第52回 ~原点にかえる仕事 存続する企業であるために~

こんにちは、筧です。会社の私の部屋には、カエルをモチーフにした置物やグッズが沢山あります。気に入ったものをぽつぽつと買い集めているうちに、私が好きなことを知っている友人からもお土産などで頂くようになり、次第に増えていきました。カエルは、その愛嬌のある姿もさることながら、「無事かえる」、「若かえる」、「金かえる」、「さかえる」など、その名前にちなんで様々な願いが込められた縁起物でもある動物です。私個人としては、「初心にかえる」、「原点にたちかえる」という教訓のシンボルとして、ふとした時に思いだせるよう、カエルグッズを身近なところに置いています。

私塾で経営学を学んだとき、「事業内容は社会や時代に合わせて変えていってもよいが、企業は永遠なり、で末永く存続する強い会社組織を作らなければならない」と教わりました。その私塾で、お世話になり取引もある魚介の仲卸業を営むA社があります。A社は創業100年の歴史を持つ老舗の魚屋。三代目となる現社長は、その看板を守りながらも、自社で卸した新鮮魚介を流通させた小売り、テイクアウト寿司の中食(なかしょく)産業での成功を足掛かりに、そこから一歩進んで、回転寿司・居酒屋という外食産業にも乗り出しました。魚屋だからこそ新鮮な海の幸を提供できる、という強みを活かした戦略です。

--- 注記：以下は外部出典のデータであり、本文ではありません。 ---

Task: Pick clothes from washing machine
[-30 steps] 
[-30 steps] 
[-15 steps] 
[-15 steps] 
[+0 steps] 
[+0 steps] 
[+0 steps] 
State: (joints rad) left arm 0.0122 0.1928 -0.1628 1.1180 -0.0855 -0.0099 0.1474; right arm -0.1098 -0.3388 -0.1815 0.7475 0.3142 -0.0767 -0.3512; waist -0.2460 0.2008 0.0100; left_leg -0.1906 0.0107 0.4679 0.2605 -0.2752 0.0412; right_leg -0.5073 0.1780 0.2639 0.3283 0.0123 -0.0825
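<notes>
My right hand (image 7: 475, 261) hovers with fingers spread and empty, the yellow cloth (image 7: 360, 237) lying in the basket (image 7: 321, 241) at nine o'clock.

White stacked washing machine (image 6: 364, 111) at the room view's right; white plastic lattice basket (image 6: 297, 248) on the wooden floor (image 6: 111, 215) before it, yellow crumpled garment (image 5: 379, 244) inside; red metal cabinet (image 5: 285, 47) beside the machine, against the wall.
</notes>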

それが消費者からも注目され、現在では中部・関東にテイクアウトの店舗も含め約20店舗を展開しています。社長には熱い思いがありました。近年、若い世代の和食離れが進むなか、島国日本の独自の食文化を守りたい、ご飯を囲む家族の団らんを守りたい・・・そして、なによりも自分たちが卸した魚を最後まで見届けたい。鮮度のよいものの本当の旨さを知ってほしい。食べてくれる人の笑顔が見たい。原点回帰して、「魚」を通じて、何を売りたいか?を考えるなかで、このような総合流通の形態になったのだと、私に語ってくれました。

「魚」・「食」というテーマは変えずに、それを研究し、とことん考え尽くして、多方面からアプローチした結果ゆえの成功だと感じます。本業の仲卸で培った100年分の経験とノウハウが揺ぎない基盤となっていることも大きいでしょう。人材派遣業をしている弊社でしたら、変えてはいけないのは、やはり「人」というテーマです。どうやって良さを引き出すか、どのように素材を活かした運用・活用をするのか。自社の事業に対する誇りと自身と信念を胸に、どう時代を生き抜いていくか。新しい社会のなかで、どんな役割を担えるのか。皆さんが立ち戻る仕事の原点はどこになりますか?